## Task brief
Show, from the entries below, every line in which "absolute" appears.
### The data
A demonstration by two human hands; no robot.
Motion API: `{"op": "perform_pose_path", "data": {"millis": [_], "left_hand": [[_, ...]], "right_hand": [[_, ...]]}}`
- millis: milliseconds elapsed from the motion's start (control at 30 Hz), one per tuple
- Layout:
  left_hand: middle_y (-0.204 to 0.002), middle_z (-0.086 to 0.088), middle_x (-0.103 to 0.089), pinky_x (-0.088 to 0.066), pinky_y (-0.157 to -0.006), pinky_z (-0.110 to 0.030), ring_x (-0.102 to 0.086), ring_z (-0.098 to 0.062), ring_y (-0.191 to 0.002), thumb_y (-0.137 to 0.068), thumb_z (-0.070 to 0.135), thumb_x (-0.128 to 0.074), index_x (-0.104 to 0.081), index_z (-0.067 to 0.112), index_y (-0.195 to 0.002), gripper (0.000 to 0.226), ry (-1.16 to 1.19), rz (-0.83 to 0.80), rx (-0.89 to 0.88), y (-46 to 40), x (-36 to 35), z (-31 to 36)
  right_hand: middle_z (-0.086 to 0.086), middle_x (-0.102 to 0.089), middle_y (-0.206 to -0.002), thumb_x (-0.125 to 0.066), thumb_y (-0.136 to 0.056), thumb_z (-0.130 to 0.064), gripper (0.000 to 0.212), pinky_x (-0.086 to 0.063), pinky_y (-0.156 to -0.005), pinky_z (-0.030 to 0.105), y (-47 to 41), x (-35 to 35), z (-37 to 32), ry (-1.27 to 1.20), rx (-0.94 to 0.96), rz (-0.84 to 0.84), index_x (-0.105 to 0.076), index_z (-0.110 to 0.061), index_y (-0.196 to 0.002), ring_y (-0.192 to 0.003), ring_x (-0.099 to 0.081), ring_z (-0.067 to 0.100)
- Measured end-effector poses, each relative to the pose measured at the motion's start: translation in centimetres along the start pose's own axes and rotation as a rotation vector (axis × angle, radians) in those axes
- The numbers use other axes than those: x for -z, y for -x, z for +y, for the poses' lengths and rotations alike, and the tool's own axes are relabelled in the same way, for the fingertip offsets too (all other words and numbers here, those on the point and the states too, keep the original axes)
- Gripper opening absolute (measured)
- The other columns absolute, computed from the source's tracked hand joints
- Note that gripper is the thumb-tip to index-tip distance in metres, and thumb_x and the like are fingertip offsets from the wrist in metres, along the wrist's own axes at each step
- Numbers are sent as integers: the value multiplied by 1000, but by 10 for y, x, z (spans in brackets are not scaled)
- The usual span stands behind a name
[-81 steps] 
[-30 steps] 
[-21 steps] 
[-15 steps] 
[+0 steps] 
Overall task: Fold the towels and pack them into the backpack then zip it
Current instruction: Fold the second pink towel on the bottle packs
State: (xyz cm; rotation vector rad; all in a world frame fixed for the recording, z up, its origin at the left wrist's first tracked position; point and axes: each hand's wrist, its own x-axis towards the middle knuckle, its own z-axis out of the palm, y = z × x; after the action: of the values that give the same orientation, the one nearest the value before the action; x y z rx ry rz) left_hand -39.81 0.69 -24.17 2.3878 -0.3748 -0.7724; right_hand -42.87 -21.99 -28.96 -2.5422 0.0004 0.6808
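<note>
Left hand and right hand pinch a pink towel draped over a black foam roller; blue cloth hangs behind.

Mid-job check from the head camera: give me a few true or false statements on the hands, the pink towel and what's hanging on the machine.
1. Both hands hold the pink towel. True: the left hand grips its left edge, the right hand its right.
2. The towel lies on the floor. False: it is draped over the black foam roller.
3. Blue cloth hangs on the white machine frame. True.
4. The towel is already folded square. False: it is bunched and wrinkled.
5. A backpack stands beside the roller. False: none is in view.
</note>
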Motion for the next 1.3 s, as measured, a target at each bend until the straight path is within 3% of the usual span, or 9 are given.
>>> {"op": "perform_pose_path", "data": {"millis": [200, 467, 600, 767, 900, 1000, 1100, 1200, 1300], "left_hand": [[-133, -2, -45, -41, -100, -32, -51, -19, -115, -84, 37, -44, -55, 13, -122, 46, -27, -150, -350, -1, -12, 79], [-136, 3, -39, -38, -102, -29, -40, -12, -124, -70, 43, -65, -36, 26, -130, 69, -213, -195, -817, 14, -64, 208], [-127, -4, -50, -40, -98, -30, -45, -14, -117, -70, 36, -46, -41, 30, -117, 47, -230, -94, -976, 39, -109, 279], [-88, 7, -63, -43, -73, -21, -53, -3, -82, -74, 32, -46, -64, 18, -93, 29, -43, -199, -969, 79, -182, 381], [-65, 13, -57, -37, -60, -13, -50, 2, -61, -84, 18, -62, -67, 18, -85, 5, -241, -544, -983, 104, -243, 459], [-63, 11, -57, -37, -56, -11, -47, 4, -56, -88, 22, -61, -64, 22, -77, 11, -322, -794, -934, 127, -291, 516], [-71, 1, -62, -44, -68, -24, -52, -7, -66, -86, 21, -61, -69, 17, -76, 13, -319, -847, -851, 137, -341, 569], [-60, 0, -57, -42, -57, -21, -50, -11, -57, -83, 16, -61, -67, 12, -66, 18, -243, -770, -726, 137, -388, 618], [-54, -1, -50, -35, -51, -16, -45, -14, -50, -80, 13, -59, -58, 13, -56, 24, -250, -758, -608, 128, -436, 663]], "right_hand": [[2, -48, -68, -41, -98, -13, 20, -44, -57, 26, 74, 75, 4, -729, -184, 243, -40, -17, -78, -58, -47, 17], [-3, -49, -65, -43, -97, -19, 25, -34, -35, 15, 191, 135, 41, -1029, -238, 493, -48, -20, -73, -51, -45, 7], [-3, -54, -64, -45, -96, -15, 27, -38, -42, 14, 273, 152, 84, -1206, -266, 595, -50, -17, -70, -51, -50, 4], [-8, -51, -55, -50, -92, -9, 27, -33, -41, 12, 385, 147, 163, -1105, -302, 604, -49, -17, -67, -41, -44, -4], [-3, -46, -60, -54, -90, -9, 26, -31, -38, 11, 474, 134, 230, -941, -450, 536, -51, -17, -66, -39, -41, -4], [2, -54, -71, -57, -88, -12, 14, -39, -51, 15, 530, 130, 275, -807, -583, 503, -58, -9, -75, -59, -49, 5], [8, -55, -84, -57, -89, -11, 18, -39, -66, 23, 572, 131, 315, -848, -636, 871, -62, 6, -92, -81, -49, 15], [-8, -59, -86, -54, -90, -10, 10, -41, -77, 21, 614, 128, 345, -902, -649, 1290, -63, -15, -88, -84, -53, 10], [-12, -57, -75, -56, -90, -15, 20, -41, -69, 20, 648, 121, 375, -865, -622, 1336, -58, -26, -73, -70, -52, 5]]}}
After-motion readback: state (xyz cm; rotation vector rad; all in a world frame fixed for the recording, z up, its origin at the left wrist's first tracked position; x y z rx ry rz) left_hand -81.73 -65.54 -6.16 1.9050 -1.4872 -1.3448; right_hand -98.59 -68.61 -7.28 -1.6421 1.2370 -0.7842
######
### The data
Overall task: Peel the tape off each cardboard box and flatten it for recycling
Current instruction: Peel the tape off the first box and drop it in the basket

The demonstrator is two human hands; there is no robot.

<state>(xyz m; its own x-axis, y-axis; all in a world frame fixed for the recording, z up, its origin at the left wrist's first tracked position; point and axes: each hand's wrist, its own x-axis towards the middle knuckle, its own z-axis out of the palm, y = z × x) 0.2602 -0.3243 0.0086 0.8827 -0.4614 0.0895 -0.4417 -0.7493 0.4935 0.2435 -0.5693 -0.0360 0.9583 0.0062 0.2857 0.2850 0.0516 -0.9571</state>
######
## Expected answer
- Gripper opening absolute (measured)
- The other columns absolute, computed from the source's tracked hand joints

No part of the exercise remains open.